What is exploratory data analysis (EDA) and why does it matter?
Exploratory Data Analysis is an iterative loop. You start with a question about your data, search for answers by creating visualizations and running calculations, then use what you find to refine your original questions or generate new ones entirely.
Tukey emphasized that EDA requires both analytical methods and a spirit of skepticism. You're not trying to prove something; you're trying to understand what's there. This often yields better results and richer data you can actually work with. Trying to prove a hypothesis can result in you only chasing the data and answers that support what you’re trying to prove.

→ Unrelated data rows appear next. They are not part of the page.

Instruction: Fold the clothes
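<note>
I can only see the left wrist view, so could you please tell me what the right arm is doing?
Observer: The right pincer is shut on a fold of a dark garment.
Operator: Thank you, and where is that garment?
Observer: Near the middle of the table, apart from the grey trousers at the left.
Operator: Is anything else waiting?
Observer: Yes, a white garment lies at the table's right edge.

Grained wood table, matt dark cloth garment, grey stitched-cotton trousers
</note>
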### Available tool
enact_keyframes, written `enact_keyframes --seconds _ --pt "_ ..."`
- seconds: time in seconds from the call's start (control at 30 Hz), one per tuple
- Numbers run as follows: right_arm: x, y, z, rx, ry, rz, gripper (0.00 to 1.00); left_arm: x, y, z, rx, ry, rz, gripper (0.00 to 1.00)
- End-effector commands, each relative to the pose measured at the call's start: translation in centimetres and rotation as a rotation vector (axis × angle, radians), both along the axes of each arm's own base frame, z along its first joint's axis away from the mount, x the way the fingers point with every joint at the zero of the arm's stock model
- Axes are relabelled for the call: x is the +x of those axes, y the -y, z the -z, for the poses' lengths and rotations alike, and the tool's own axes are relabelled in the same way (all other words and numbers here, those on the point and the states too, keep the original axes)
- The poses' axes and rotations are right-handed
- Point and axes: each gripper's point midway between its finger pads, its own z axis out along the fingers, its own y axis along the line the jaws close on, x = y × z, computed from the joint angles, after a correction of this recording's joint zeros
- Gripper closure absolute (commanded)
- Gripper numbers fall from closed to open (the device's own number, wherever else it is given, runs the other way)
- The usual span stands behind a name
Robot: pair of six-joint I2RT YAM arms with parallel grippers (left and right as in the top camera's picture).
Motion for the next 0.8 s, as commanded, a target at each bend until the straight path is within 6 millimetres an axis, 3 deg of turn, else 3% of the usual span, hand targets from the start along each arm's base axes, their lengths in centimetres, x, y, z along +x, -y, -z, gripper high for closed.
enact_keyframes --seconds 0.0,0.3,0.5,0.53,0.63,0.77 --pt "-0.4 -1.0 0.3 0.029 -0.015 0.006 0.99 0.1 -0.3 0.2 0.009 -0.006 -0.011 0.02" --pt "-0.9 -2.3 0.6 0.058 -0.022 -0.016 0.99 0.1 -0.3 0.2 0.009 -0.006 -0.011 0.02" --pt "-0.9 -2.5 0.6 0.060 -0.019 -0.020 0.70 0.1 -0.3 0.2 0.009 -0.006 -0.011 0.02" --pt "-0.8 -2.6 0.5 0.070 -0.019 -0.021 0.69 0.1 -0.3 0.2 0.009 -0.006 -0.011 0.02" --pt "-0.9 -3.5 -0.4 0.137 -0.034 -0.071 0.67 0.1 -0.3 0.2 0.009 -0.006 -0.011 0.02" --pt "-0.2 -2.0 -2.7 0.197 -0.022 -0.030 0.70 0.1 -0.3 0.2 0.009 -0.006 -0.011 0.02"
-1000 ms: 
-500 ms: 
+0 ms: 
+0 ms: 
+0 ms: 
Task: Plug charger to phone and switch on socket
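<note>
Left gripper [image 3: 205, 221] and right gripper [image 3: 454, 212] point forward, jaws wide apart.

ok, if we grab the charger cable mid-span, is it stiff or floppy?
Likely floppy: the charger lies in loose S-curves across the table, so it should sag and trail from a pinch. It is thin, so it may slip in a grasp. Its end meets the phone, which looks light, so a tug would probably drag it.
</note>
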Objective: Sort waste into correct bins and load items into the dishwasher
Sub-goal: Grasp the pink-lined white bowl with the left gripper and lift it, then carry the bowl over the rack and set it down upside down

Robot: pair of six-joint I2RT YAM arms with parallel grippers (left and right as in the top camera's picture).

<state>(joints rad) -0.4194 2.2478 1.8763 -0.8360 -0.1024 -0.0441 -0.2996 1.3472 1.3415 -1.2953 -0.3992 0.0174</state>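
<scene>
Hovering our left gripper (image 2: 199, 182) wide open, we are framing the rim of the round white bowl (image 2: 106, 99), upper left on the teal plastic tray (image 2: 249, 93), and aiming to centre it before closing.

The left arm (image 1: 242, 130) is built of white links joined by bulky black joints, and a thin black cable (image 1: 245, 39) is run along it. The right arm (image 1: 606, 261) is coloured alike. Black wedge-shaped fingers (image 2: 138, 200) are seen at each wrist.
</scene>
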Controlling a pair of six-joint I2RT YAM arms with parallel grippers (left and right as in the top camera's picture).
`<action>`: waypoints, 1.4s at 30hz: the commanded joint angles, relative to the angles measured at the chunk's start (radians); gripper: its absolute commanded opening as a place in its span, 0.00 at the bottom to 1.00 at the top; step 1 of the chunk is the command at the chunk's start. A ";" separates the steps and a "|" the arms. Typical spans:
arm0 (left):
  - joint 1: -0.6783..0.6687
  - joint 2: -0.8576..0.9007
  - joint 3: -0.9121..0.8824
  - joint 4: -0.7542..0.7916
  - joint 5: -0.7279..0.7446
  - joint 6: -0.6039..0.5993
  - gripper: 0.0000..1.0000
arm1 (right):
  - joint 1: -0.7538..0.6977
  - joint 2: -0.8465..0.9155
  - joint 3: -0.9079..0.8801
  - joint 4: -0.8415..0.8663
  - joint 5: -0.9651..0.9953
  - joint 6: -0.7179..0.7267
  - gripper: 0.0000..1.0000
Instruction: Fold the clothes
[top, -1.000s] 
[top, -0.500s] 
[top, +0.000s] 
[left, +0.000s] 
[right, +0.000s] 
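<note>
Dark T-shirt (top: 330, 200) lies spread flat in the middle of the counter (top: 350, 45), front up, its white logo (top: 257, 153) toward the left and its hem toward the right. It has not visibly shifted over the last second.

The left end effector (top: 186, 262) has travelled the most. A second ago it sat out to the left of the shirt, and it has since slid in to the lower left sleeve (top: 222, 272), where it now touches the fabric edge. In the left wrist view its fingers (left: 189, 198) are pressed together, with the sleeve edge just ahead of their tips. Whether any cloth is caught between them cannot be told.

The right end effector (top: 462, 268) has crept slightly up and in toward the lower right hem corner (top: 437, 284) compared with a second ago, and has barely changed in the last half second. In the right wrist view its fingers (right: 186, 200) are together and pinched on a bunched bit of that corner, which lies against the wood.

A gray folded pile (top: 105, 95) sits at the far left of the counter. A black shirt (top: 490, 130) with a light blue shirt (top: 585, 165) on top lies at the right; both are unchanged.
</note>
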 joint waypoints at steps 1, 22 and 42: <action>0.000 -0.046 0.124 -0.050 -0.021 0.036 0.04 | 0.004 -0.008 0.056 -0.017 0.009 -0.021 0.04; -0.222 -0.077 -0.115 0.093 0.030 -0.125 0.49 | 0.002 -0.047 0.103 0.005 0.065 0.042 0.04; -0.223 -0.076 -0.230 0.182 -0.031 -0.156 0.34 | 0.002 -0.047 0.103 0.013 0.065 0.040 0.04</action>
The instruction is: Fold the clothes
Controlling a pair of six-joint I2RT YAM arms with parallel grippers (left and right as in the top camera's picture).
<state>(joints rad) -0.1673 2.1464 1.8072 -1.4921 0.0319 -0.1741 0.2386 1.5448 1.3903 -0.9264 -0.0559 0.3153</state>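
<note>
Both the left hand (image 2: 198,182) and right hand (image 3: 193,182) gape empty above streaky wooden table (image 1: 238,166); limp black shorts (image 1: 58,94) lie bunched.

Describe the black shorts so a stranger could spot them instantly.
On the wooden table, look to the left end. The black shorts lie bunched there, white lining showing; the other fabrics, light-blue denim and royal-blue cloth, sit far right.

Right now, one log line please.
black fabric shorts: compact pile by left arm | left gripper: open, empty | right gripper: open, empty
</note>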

What's changed is that AI has made this investigative process accessible to anyone who can ask a question. You no longer need to know which formula calculates a median or how to code a correlation matrix – you can simply ask "what's the relationship between these variables?" and get the analysis instantly. The detective work remains the same; the barrier to entry has dropped dramatically
The business payoff shows up in three ways:
Better models later: Understanding your data's actual distribution means smarter feature selection when you move to prediction or testing.
Catching errors early: EDA surfaces data quality problems – improper coding, duplicates, impossible values – before they corrupt your analysis.
Finding the unexpected: The trends you discover often matter more than the ones you went looking for.
The benefits are real, but you’ll need to know how to apply EDA techniques. For that, you’ll need to understand the different types of EDA and how they apply to different datasets.
The four types of EDA
All EDA techniques fall into a simple matrix based on two questions: Are you examining one variable or multiple variables? Are you using numbers or charts?
This creates four distinct categories:
Univariate non-graphical
Univariate graphical
Multivariate non-graphical
Multivariate graphical.
Think of these as your navigation system. Begin with univariate non-graphical summaries to catch data quality issues, add visuals, and then explore relationships between variables. This progression prevents you from building elaborate analyses on top of fundamentally broken data.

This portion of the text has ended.